_Your assignment_
Check each line of the data below for the string "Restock", then report how many lines have it and nothing else.

[Data extracted from a collection]
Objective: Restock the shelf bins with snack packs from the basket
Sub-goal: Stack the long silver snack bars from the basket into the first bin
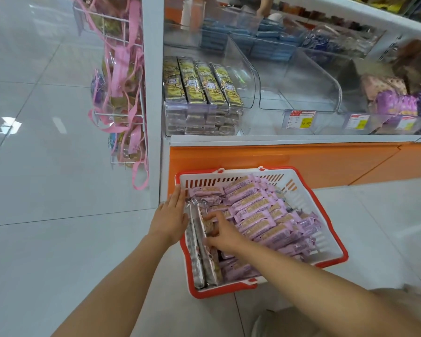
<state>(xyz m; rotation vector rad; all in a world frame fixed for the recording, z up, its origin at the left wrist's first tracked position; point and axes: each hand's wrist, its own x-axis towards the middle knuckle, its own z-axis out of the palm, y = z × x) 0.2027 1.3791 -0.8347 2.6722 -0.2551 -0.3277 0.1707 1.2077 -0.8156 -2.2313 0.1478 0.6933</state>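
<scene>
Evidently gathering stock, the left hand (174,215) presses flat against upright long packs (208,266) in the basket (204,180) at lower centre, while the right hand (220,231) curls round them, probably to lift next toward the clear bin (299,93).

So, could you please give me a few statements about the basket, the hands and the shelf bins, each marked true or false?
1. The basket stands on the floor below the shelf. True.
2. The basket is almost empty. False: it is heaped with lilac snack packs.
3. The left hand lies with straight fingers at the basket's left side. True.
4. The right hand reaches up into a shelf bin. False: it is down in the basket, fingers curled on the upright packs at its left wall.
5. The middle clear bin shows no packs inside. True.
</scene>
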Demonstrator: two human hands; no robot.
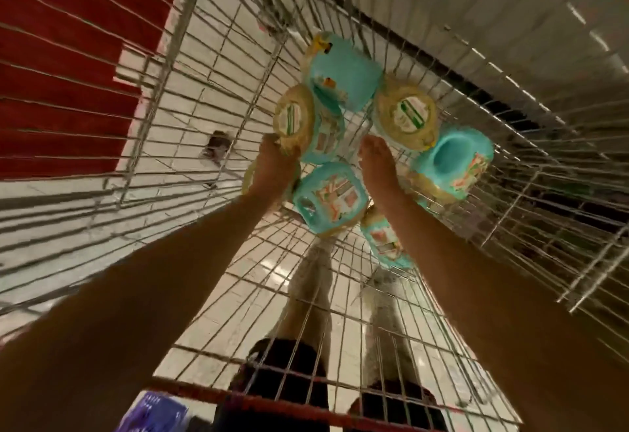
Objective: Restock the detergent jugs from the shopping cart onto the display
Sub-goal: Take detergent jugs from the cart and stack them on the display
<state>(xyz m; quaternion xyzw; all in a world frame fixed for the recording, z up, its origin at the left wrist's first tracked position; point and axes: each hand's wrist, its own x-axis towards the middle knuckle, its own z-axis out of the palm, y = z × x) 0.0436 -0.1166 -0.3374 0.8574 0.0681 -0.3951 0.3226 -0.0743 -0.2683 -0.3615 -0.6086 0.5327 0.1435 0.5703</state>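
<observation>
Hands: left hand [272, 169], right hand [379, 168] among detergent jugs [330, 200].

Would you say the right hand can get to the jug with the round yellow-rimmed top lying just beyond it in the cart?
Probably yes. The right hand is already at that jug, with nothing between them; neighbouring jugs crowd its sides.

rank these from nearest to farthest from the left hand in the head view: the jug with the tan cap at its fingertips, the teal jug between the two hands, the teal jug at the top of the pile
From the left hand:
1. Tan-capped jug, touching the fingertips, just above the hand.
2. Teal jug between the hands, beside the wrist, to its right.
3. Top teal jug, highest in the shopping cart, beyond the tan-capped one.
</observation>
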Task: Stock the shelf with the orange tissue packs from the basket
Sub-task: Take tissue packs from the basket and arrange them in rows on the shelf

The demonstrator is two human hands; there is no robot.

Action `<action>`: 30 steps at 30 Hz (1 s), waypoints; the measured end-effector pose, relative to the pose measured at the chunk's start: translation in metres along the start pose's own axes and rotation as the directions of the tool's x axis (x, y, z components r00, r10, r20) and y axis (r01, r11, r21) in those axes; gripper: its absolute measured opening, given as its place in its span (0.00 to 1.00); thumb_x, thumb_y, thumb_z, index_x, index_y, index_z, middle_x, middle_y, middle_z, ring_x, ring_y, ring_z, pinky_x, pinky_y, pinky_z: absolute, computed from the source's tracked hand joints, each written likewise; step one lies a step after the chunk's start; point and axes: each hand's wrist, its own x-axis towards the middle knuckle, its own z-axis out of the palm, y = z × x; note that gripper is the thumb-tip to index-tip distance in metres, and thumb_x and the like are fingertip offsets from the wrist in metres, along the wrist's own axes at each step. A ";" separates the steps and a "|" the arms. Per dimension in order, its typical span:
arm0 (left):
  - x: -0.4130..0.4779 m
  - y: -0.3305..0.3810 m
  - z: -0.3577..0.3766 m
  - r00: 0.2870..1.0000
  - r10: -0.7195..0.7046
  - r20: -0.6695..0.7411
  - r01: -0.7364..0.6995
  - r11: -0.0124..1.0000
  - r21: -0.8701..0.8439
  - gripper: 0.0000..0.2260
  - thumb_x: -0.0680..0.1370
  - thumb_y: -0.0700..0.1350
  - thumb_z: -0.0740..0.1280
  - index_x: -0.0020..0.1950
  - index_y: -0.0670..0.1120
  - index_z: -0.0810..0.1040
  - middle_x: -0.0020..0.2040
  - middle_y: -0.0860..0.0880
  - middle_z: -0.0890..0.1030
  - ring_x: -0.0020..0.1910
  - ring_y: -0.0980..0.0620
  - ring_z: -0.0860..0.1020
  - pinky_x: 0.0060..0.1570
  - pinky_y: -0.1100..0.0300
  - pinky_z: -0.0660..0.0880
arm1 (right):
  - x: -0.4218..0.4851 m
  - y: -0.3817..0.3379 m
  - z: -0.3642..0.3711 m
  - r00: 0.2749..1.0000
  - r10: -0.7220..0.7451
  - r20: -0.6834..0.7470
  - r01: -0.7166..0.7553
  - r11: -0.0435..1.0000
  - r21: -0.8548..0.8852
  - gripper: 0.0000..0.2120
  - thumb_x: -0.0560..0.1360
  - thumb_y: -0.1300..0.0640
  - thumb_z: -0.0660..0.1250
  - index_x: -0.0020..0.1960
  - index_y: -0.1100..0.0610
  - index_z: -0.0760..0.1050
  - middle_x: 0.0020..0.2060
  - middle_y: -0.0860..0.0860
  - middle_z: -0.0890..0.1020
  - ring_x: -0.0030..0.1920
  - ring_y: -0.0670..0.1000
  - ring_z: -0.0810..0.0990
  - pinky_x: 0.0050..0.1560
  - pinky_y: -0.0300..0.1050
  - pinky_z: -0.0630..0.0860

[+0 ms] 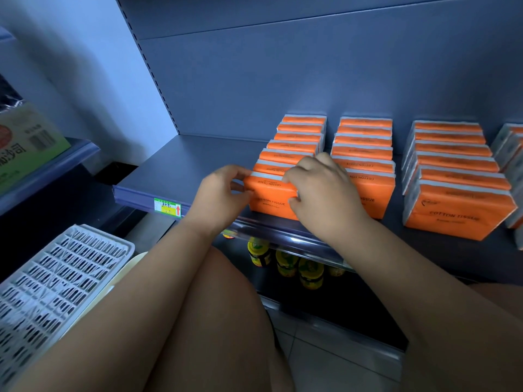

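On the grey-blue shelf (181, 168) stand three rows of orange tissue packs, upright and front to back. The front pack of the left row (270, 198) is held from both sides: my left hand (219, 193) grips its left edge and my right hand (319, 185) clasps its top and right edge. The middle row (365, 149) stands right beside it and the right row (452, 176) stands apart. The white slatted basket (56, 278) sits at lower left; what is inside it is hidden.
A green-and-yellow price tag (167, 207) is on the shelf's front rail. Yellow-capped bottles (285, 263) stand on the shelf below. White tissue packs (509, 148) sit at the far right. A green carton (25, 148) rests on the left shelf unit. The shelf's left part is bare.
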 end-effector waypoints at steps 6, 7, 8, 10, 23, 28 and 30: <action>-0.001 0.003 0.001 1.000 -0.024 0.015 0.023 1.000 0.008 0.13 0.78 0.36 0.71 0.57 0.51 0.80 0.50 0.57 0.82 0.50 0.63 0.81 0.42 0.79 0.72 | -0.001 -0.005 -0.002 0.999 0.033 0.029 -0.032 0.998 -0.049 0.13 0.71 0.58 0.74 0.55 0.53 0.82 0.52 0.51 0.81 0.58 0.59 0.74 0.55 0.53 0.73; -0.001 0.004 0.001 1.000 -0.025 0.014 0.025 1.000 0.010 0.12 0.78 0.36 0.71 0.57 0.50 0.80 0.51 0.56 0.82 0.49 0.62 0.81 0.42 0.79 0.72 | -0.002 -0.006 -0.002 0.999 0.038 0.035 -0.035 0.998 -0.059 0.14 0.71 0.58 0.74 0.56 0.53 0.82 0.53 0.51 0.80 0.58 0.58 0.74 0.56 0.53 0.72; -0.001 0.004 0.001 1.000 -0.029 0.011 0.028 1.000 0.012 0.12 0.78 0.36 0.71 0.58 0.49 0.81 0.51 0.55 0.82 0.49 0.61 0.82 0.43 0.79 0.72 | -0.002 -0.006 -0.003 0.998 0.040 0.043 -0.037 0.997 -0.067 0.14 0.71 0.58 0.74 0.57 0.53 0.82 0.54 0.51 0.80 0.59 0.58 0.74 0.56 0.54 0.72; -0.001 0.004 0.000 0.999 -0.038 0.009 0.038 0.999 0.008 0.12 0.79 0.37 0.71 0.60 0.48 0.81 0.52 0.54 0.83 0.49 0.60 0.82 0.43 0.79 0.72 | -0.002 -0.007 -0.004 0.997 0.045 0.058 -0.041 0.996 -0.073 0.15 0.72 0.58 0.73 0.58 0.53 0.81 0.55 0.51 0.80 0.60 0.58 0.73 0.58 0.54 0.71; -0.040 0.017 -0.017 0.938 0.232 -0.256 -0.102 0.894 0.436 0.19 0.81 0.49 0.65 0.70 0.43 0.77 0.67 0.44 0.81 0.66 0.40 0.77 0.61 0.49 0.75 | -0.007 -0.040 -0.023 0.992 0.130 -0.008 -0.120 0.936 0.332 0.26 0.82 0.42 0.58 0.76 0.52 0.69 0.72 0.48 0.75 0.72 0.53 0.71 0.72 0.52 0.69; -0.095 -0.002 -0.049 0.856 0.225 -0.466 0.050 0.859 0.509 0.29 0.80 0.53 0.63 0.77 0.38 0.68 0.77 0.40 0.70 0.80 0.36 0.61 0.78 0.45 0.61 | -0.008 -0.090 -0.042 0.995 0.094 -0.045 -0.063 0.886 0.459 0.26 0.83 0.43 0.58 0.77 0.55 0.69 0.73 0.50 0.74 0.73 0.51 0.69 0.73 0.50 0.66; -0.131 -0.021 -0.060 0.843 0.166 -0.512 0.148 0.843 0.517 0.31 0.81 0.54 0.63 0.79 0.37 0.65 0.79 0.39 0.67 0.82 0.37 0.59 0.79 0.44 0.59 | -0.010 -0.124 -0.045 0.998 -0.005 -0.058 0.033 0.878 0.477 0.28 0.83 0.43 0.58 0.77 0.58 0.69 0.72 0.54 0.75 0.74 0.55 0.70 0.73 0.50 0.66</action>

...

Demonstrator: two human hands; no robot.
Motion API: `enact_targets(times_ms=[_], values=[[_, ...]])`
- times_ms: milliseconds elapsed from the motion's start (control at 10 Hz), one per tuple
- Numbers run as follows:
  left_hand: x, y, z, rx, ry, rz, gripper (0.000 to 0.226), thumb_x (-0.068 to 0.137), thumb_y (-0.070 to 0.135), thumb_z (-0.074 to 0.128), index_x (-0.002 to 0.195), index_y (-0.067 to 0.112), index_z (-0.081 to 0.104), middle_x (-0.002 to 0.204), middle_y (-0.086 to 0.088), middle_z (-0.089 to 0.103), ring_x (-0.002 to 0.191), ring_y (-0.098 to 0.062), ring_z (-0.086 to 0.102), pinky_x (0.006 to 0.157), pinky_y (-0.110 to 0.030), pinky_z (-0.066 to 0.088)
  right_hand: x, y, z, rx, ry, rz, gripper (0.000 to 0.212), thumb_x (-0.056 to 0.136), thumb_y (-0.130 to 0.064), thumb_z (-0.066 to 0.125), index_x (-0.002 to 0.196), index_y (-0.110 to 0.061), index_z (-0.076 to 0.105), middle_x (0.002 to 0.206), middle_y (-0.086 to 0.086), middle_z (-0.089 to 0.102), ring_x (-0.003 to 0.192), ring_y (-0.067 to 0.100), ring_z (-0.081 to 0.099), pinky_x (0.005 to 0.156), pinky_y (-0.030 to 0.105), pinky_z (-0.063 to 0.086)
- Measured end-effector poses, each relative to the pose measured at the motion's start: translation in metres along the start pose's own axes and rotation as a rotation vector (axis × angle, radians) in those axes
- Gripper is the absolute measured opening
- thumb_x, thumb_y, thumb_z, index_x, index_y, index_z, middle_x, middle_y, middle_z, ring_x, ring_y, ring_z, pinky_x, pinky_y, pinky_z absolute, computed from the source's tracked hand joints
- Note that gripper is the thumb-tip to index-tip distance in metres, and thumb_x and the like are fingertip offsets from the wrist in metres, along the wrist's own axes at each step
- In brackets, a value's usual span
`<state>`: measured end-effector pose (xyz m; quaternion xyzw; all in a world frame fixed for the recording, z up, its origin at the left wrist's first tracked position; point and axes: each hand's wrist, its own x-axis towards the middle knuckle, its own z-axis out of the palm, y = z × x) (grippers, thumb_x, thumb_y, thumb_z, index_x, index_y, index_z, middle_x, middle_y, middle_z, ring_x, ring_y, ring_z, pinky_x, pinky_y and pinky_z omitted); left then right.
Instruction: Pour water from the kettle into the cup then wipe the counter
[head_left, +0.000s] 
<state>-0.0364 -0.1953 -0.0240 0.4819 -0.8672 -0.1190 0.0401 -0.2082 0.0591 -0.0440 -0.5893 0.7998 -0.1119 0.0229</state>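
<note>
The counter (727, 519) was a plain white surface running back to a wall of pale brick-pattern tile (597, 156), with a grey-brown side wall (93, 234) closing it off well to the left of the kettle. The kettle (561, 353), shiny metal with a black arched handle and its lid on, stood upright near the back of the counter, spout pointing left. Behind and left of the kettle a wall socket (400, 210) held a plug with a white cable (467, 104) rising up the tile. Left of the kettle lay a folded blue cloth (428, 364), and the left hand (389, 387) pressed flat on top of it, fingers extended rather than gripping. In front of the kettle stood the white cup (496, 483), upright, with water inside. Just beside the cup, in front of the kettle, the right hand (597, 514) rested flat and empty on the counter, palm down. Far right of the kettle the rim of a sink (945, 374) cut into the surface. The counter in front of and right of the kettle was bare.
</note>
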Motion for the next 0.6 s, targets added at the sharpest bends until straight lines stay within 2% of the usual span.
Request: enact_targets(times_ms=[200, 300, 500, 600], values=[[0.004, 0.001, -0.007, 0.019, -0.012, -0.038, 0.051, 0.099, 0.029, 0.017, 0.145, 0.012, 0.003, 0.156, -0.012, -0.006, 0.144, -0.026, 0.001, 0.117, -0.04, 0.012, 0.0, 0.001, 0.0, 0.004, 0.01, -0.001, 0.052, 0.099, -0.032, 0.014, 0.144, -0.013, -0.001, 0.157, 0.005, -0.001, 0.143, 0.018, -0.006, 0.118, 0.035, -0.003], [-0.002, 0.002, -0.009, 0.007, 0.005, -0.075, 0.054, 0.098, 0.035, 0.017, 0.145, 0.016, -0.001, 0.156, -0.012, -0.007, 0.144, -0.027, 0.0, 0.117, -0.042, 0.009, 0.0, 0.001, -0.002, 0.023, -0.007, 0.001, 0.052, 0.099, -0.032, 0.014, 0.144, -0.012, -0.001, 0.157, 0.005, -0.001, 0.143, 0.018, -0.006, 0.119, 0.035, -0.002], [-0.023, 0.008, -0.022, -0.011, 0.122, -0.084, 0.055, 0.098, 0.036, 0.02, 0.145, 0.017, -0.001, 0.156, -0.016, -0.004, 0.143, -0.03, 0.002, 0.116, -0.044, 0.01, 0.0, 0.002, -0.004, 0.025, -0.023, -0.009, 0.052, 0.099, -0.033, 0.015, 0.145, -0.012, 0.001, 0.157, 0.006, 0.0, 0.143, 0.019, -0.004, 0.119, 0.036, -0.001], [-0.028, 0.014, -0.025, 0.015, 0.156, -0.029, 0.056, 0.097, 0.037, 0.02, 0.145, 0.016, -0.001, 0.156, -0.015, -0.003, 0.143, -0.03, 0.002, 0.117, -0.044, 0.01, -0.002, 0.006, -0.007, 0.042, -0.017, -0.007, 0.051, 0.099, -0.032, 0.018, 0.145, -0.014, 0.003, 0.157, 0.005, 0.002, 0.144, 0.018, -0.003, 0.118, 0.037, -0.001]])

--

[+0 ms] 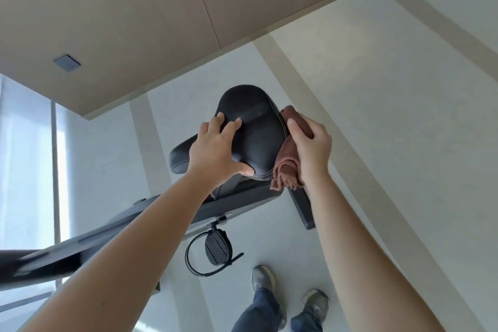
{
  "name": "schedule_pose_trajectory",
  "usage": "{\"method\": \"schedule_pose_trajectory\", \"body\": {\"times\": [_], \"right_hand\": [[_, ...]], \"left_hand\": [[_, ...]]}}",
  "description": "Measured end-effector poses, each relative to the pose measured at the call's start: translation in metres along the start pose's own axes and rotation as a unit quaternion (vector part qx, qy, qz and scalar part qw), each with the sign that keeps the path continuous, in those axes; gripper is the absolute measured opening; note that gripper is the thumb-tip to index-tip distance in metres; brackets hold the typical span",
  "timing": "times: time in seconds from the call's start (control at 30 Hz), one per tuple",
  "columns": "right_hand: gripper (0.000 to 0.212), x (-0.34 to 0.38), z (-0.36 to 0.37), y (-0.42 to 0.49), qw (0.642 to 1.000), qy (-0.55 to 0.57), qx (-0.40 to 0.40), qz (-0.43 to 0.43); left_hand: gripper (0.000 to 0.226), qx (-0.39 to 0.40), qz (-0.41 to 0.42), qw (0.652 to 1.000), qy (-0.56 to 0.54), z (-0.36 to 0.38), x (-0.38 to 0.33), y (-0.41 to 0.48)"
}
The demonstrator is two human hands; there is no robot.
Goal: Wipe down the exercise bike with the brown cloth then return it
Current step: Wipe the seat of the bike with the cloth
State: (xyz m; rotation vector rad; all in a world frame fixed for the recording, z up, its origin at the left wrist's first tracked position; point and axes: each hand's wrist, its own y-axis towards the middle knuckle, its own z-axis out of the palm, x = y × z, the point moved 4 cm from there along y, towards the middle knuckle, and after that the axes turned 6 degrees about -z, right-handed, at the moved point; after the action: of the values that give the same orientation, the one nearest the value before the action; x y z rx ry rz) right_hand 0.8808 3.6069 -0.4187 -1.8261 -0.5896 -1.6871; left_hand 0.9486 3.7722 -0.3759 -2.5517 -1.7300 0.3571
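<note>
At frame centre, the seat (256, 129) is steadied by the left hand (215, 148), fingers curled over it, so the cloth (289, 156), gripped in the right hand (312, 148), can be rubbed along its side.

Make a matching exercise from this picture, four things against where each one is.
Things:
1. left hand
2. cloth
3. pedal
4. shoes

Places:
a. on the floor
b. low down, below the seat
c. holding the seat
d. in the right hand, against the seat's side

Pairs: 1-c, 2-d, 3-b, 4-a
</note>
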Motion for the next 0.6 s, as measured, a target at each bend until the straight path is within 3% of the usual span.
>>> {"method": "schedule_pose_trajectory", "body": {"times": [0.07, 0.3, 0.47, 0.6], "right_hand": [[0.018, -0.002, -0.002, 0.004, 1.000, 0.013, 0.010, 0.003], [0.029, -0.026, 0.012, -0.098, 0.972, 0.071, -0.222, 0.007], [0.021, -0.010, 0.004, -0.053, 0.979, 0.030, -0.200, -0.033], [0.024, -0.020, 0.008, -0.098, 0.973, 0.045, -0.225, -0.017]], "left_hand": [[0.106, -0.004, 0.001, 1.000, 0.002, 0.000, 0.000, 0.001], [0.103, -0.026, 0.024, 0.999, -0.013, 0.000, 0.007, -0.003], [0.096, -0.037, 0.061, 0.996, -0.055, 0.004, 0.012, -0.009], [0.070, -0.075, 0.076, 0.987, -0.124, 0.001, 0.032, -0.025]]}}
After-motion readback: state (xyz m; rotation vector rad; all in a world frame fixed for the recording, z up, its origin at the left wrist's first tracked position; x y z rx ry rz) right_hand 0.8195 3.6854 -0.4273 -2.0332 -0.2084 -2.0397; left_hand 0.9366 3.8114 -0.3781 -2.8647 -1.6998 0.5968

_Solution to this task_
2